Task prompt
Each line below must be set down exactly as it stands.
#####
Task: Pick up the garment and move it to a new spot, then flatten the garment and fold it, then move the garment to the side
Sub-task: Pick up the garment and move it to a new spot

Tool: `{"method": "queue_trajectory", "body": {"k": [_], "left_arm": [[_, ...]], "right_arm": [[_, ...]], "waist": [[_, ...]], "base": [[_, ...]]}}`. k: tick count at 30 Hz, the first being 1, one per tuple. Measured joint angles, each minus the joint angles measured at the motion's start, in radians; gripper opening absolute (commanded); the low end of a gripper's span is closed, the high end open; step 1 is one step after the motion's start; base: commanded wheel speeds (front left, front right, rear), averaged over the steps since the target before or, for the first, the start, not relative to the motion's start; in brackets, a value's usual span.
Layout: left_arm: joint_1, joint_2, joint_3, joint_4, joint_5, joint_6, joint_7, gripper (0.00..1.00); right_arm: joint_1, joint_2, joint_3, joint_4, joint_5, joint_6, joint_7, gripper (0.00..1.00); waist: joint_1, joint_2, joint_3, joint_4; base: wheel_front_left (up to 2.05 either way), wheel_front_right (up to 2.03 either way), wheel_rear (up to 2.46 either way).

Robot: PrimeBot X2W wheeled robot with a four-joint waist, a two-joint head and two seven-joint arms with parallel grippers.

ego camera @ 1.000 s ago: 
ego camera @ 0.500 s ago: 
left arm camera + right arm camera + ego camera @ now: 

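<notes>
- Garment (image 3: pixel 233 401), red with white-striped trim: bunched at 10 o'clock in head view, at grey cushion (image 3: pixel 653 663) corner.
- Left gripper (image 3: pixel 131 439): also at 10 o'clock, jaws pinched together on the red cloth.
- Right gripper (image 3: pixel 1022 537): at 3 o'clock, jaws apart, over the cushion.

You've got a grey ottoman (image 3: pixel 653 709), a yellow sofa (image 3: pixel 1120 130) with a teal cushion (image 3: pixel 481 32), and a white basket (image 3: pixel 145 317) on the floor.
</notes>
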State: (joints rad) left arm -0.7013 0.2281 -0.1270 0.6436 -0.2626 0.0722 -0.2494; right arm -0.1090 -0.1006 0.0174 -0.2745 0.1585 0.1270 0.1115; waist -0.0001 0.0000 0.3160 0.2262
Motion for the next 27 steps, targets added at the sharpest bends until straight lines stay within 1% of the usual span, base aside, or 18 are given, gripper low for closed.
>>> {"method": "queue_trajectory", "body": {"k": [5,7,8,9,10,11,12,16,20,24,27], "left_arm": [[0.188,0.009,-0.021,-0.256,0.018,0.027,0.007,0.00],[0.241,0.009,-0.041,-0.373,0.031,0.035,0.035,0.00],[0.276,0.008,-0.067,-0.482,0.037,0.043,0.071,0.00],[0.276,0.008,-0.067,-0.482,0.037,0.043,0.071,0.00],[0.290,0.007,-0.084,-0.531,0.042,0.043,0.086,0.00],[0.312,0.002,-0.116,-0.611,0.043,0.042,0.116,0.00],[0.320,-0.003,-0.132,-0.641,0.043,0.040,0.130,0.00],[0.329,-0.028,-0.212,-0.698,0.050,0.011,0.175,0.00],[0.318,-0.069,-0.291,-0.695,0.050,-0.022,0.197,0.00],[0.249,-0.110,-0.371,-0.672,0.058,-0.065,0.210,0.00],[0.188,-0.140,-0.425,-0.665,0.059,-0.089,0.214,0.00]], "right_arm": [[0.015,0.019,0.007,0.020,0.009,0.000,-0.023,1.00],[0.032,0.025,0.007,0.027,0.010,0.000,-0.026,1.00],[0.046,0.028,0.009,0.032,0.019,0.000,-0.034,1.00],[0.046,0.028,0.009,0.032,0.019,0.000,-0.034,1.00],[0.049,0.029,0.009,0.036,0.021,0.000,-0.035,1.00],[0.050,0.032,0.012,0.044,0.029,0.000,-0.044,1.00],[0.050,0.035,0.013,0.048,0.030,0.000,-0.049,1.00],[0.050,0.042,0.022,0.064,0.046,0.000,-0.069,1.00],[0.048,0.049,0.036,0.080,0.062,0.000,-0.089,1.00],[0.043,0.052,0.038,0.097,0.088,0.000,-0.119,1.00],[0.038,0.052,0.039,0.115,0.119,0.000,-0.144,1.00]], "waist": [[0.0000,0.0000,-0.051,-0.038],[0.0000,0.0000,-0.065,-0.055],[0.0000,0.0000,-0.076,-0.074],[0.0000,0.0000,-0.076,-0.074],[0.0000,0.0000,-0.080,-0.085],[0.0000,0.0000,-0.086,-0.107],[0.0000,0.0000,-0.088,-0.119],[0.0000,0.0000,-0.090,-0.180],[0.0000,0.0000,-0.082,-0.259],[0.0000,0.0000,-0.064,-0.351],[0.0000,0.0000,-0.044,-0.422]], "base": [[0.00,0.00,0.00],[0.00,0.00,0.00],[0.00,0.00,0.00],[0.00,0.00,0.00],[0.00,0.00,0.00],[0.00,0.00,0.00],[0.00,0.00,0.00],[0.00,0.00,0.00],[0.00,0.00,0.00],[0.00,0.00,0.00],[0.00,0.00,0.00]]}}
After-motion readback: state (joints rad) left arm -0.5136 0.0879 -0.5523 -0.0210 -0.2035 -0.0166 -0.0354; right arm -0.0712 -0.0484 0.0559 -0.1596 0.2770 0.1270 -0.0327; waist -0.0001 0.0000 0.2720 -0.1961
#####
Problem solution
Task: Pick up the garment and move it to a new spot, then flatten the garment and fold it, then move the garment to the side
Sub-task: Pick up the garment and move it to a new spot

Tool: `{"method": "queue_trajectory", "body": {"k": [_], "left_arm": [[_, ...]], "right_arm": [[_, ...]], "waist": [[_, ...]], "base": [[_, ...]]}}`. k: tick count at 30 Hz, the first being 1, one per tuple. Measured joint angles, each minus the joint angles measured at the motion's start, in radians; gripper opening absolute (commanded); the low end of a gripper's span is closed, the high end open; step 1 is one step after the motion's start; base: commanded wheel speeds (front left, front right, rear), averaged over the steps since the target before or, for the first, the start, not relative to the motion's start; in brackets, a value's usual span.
Layout: left_arm: joint_1, joint_2, joint_3, joint_4, joint_5, joint_6, joint_7, gripper (0.00..1.00); right_arm: joint_1, joint_2, joint_3, joint_4, joint_5, joint_6, joint_7, gripper (0.00..1.00); waist: joint_1, joint_2, joint_3, joint_4; base: wheel_front_left (up to 2.05 either way), wheel_front_right (up to 2.03 either way), wheel_rear (up to 2.46 either way).

Robot: PrimeBot X2W wheeled robot with a four-joint waist, a two-joint head and two seven-joint arms with parallel grippers.

ego camera @ 1.000 s ago: 
ego camera @ 0.500 s ago: 
left arm camera + right arm camera + ego camera @ now: 

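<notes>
- Garment (image 3: pixel 233 401), red with white-striped trim: bunched at 10 o'clock in head view, at grey cushion (image 3: pixel 653 663) corner.
- Left gripper (image 3: pixel 131 439): also at 10 o'clock, jaws pinched together on the red cloth.
- Right gripper (image 3: pixel 1022 537): at 3 o'clock, jaws apart, over the cushion.

You've got a grey ottoman (image 3: pixel 653 709), a yellow sofa (image 3: pixel 1120 130) with a teal cushion (image 3: pixel 481 32), and a white basket (image 3: pixel 145 317) on the floor.
</notes>
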State: (joints rad) left arm -0.7013 0.2281 -0.1270 0.6436 -0.2626 0.0722 -0.2494; right arm -0.1090 -0.1006 0.0174 -0.2745 0.1585 0.1270 0.1115; waist -0.0001 0.0000 0.3160 0.2262
Motion for the next 27 steps, targets added at the sharpest bends until straight lines stay within 1% of the usual span, base aside, or 18 are given, gripper low for closed.
>>> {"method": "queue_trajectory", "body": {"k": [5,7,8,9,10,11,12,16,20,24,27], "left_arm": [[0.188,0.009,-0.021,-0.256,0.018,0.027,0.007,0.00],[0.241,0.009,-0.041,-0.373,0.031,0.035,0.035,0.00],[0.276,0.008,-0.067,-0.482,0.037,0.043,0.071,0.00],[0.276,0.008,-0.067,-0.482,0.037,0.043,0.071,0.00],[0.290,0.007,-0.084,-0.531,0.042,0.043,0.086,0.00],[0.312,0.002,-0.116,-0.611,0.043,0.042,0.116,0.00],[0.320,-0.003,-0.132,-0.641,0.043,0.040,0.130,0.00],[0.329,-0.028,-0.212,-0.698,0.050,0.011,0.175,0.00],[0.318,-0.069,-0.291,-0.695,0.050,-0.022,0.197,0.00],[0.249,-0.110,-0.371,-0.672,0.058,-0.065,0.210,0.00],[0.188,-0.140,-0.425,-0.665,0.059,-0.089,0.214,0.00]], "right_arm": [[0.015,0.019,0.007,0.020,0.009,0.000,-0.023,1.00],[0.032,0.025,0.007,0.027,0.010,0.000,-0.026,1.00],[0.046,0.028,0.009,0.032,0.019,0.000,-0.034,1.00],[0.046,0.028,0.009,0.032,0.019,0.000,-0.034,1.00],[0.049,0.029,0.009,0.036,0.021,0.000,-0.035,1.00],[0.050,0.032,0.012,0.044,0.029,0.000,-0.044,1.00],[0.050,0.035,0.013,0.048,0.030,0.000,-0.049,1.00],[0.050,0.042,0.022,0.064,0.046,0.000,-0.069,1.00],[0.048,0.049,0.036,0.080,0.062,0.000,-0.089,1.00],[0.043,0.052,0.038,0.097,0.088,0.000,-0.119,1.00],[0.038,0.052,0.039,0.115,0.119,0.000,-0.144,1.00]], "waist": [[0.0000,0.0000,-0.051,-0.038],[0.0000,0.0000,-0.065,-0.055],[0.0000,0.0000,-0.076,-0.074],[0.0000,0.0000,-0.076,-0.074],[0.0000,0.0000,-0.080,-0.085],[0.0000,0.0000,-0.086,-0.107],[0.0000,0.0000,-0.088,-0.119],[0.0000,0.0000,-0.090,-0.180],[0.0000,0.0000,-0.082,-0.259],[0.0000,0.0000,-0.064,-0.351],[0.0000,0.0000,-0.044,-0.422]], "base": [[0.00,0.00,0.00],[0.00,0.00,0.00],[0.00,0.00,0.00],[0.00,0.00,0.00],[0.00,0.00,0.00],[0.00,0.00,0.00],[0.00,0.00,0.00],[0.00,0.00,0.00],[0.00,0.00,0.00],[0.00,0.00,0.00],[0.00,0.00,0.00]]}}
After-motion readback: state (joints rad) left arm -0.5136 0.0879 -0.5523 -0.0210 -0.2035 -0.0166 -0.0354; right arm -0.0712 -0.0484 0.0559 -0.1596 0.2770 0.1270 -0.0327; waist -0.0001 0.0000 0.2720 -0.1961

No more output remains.